Действительность, однако, расходилась с философией Че. Коммунистическое сознание, которое он сам обрел, оставалось непонятной, а порой и нежеланной абстракцией для многих, в том числе и для тех, кто считал себя социалистами и с радостью откликался на его призыв: «Свобода или смерть!» Готовность пожертвовать материальными благами и даже самой жизнью ради правого дела, быть может, укоренилась в сознании Че, но большинству людей это было не под силу, да они, пожалуй, и не так уж стремились к этому. Они не были слепы: то самое всемирное счастливое социалистическое братство, о котором Че толковал с таким жаром, не было едино, советско-китайские противоречия уже привели к расколу внутри ряда латиноамериканских компартий, инициированному прокитайски настроенными фракциями внутри них.

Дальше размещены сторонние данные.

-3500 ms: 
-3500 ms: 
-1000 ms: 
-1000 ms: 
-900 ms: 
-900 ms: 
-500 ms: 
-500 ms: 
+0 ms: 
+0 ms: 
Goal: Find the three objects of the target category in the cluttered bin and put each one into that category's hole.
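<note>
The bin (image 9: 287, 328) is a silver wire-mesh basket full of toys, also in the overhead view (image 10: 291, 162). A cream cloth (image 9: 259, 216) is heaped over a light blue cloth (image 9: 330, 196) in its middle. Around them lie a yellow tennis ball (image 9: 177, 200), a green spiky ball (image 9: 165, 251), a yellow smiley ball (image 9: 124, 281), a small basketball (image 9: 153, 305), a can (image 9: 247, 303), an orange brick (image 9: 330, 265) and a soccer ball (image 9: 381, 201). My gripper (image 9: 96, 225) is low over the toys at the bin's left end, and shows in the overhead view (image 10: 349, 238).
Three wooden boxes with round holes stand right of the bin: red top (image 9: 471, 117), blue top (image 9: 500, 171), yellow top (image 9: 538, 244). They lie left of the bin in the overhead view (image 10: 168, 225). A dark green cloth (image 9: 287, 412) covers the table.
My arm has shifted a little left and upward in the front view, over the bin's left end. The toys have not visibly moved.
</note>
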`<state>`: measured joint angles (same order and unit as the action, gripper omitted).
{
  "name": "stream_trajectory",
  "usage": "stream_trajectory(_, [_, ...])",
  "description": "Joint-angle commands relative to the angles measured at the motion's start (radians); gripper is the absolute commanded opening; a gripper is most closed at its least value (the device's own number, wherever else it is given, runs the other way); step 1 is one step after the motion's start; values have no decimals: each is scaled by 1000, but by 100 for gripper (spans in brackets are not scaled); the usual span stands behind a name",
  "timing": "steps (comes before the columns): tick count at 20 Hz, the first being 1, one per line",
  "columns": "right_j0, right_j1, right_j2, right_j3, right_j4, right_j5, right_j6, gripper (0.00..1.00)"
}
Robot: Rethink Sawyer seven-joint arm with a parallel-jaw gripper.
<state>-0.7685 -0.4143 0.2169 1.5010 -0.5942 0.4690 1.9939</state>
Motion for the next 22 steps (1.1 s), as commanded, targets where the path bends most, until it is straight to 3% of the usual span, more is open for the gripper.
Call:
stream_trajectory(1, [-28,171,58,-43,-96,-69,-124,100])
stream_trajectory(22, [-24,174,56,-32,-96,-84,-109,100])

Свой взгляд на эту проблему Че выразил публично в нескольких своих августовских высказываниях. Так, он заявил, что советско-китайский конфликт «является одним из наиболее печальных для нас событий», но отметил, что Куба не приняла чью-либо сторону. «Позиция нашей партии состоит не в том, чтобы рассуждать, кто прав, а кто виноват. Мы предпочитаем иметь собственную позицию, и, как часто говорят в американских фильмах, любое совпадение является случайным».
Тем временем на Кубе состоялся очень странный суд над Маркосом Родригесом, который некогда был важным деятелем НСП. Бывший лидер «Директории» Фауре Чомон обвинил его в предательстве нескольких своих товарищей, которые в результате оказались в руках батистовской полиции после неудачного нападения на президентский дворец. Поскольку Родригес имел тесные связи со «старой коммунистической» верхушкой, это дело поначалу обещало стать продолжением процесса чистки. Однако Фидель не хотел позволить процессу зайти настолько далеко. Был проведен новый суд, на котором честь коммунистов была восстановлена, а Маркоса Родригеса выставили отщепенцем и только он предстал перед расстрельной командой.
Поскольку Че в то время находился в Женеве, он избежал причастности к этому позорному процессу. Его неприязнь к сектантским настроениям внутри компартии была хорошо известна. В свое время он принял к себе в личные секретари Хосе Манресу, бывшего сержанта батистовской армии, тем самым создав прецедент, и в дальнейшем последовательно выступал в поддержку любого, кого считал искренне готовым трудиться во имя дела революции, закрывая глаза на то, где ранее этот человек работал или с кем был связан. Министерство промышленности было открыто для многих гонимых или попавших в опалу революционеров.
Одним из таковых был Энрике Ольтуски, старый соперник Че по «Движению 26 июля», под давлением коммунистов вынужденный уйти с поста министра коммуникаций. Можно вспомнить и о Хорхе Мазетти, которого Че убрал от греха подальше из «Пренса латина», после того как тот вошел в конфронтацию с членами НСП. Также среди его протеже был Альберто Мора, сын одного из повстанцев, погибших при попытке «Директории» захватить президентский дворец. Когда в середине 1964 г. Фидель сместил его с поста министра внешней торговли, Че принял опального функционера к себе в министерство на должность советника, несмотря на то что ранее Мора был одним из главных критиков его экономических взглядов.
Когда Мору уволили с поста министра, он изыскал возможность уехать с Кубы, получив стипендию на изучение политэкономии у французского экономиста-марксиста Шарля Беттельхайма (с которым Че также дискутировал по поводу экономической теории); одновременно с ним Кубу покинул и его друг Эберто Падилья, поэт и писатель, также принятый Че к себе на работу и теперь сумевший получить должность заграничного эмиссара Министерства внешней торговли со штаб-квартирой в Праге.
Перед отъездом оба зашли напоследок к Геваре. Мора не стал скрывать от Че своего грустного настроения и сообщил, что уже утром проснулся в мрачном расположении духа. «Че медленно подошел к Альберто, — вспоминает Падилья, — положил руки ему на плечи и потряс его, глядя прямо в глаза. "Я живу, словно разорванный надвое, двадцать четыре часа в сутки… и у меня нет никого, кому бы я мог рассказать об этом. Но, даже если бы я мог рассказать, никто бы мне не поверил"».